Zurück zur Vertrauensbasis
Ein weiterer Vorschlag: Jede Nachweis-, Berichts- oder Dokumentationspflicht soll sich durch die Abgabe einer Selbsterklärung erfüllen lassen, Kontrollen erfolgen stichprobenartig. Und: Für jede Statistikpflicht sollen Unternehmen künftig eine sichere, eventuell auch KI-gestützte, Anwendung erhalten, mit denen sie Statistik-Daten automatisiert auswerten und melden können. Außerdem sollen keine Statistik-Daten mehr erhoben werden, die bereits einer Behörde vorliegen.
Mehr als zehn Stunden Aufwand für Bürokratie
Befragt nach den größten Bürokratiebelastungen bewerten in der Umfrage 44 Prozent die Belastung durch ausgeprägte Nachweis-, Berichts- und Dokumentationspflichten als sehr stark, über die Vorgaben durch den Datenschutz sagen das 37 Prozent. Den dafür benötigten zeitlichen Aufwand geben Unternehmen mit bis zu 20 Mitarbeitenden mit 10,7 Stunden in der Woche an.
71 Prozent der Befragten geben an, zur Bewältigung der Bürokratie ganz oder teilweise zusätzliches Personal einstellen zu müssen, 88 Prozent greifen ganz oder teilweise auf externe Dienstleister zurück. Die große Mehrheit von 87 Prozent muss die Mehrbelastungen durch die Bürokratie – ebenfalls ganz oder teilweise – auf das bestehende Personal umverteilen.
Und schaut man in die Nachbarländer, sagen 78 Prozent der teilnehmenden IHK-Unternehmen, die einen Standort im EU-Ausland haben, dass die dortigen Belastungen niedriger oder sogar viel niedriger sind als in Deutschland. Für Standorte außerhalb der EU sagen das sogar 91 Prozent.

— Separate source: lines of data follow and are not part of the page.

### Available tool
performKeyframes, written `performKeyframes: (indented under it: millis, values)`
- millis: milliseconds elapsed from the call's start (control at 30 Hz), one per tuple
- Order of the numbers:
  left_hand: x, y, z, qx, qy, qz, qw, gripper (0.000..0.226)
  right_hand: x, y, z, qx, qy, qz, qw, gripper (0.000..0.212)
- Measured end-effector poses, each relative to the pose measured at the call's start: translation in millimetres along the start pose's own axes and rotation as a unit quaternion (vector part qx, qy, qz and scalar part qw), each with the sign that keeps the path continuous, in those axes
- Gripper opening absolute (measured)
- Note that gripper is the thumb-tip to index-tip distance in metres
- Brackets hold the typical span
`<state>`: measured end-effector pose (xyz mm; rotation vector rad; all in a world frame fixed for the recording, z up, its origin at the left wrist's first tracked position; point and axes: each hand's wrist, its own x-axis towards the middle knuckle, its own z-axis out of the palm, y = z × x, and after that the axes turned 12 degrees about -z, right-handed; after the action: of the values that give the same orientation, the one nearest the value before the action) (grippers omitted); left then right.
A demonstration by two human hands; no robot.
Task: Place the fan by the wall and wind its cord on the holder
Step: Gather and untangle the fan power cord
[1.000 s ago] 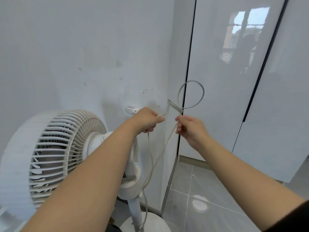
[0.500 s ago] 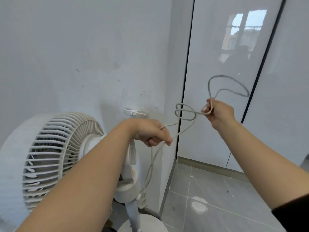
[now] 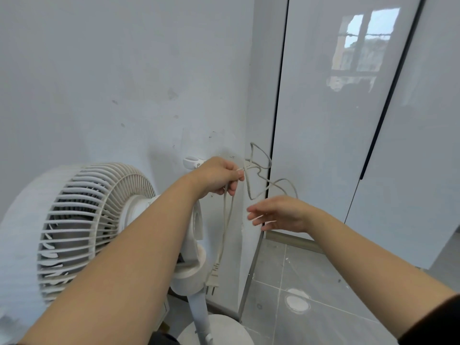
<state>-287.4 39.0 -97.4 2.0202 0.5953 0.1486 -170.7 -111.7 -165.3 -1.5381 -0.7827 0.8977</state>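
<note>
A white pedestal fan [image 3: 99,220] stands against the wall at lower left, its grille facing left. A small white cord holder [image 3: 191,162] is fixed to the wall just above it. My left hand [image 3: 219,175] pinches the grey cord [image 3: 258,175] right beside the holder. Loose loops of cord stick out to the right of that hand, and a length hangs down to the plug [image 3: 212,280]. My right hand [image 3: 278,212] hovers below the loops with fingers spread, holding nothing.
A wall corner edge [image 3: 251,245] runs down just right of the cord. Glossy white cabinet doors [image 3: 336,120] fill the right side. The fan's round base [image 3: 219,329] sits on the grey tiled floor [image 3: 311,282].
My right hand has let go of the cord loops and dropped lower with fingers spread. My left hand has risen to the holder with the cord. The plug now hangs free.
</note>
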Motion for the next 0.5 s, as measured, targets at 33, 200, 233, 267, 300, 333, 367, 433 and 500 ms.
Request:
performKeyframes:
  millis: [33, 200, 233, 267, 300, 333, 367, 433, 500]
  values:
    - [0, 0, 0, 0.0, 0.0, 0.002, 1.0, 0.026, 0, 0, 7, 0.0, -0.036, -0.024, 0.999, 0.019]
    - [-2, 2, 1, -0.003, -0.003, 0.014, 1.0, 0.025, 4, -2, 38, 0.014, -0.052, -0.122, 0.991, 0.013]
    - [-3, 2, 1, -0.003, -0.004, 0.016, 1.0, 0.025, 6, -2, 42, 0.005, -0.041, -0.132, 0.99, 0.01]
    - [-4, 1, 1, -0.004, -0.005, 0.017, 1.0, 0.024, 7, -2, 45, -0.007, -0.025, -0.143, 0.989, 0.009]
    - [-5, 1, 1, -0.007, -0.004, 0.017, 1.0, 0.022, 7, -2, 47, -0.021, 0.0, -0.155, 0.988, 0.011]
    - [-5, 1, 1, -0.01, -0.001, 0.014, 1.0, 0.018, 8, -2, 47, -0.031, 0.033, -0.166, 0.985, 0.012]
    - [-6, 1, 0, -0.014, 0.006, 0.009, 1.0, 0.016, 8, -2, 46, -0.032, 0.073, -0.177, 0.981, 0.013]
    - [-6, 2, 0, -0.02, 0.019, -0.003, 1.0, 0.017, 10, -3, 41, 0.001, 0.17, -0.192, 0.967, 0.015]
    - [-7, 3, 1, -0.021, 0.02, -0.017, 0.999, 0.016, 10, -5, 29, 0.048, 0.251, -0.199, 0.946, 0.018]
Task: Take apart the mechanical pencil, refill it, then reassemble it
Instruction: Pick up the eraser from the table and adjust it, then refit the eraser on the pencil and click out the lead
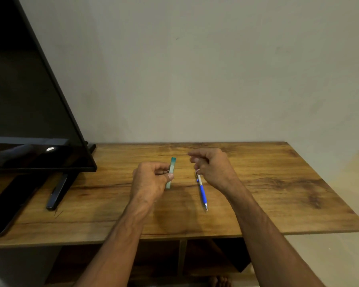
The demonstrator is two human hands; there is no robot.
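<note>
Head view looks down on a wooden bench point(278, 183) with both hands over its middle. At about 9 o'clock from the pencil, the left hand point(151, 181) is curled around a slim teal lead case point(171, 172), thumb and fingers pinching its lower half so the top stands clear, probably to leave the opening free for drawing out a lead. The right hand point(211, 168) hovers with fingers loosely bunched toward the case; whether it pinches a lead or a small pencil part I cannot tell. The blue mechanical pencil point(201, 190) lies flat on the bench, its tip pointing to 6 o'clock and its upper end tucked under the right hand, close for pickup. A dark monitor point(29, 100) stands off at 9 o'clock.
</note>
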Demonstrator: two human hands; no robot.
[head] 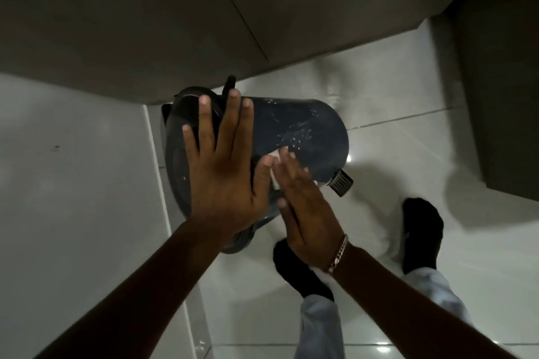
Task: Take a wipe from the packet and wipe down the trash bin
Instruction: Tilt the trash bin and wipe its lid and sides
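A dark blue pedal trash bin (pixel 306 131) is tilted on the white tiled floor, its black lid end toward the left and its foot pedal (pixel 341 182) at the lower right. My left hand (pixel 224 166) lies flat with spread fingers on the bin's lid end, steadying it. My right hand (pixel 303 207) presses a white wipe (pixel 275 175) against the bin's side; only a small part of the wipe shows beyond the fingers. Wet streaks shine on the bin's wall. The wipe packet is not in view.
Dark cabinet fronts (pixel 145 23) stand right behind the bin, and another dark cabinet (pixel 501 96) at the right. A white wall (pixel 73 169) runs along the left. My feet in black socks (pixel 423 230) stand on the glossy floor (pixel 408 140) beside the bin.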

Hintergrund-Informationen zu Bürokratie-Check und KI-Tool
Für ihre Strukturvorschläge haben die Rechts- und Bürokratieexperten der IHK rund 700 Dokumente aus allen möglichen Quellen gesammelt, kategorisiert und hochgeladen, hunderte Meldungen von Unternehmen eingegeben sowie rund 5000 Einzelnormen im Landesrecht Baden-Württemberg durchsucht. Herausgekommen sind 435 Berichtspflichten, 510 Dokumentationspflichten und 250 Schriftformerfordernisse. Als Mitglied der Entlastungsallianz hat die IHK die Ergebnisse bereits an das Wirtschaftsministerium gemeldet, wo es derzeit geprüft und weiterverarbeitet wird.
Informationen zur Umfrage
Für die IHK-Bürokratie-Umfrage wurden in der Zeit vom 28. Mai und 7. Juni 2024 Unternehmen aller Größen und Branchen in der Region Stuttgart befragt. Vollständig ausgefüllt hatten 587 Unternehmen den Frageboten.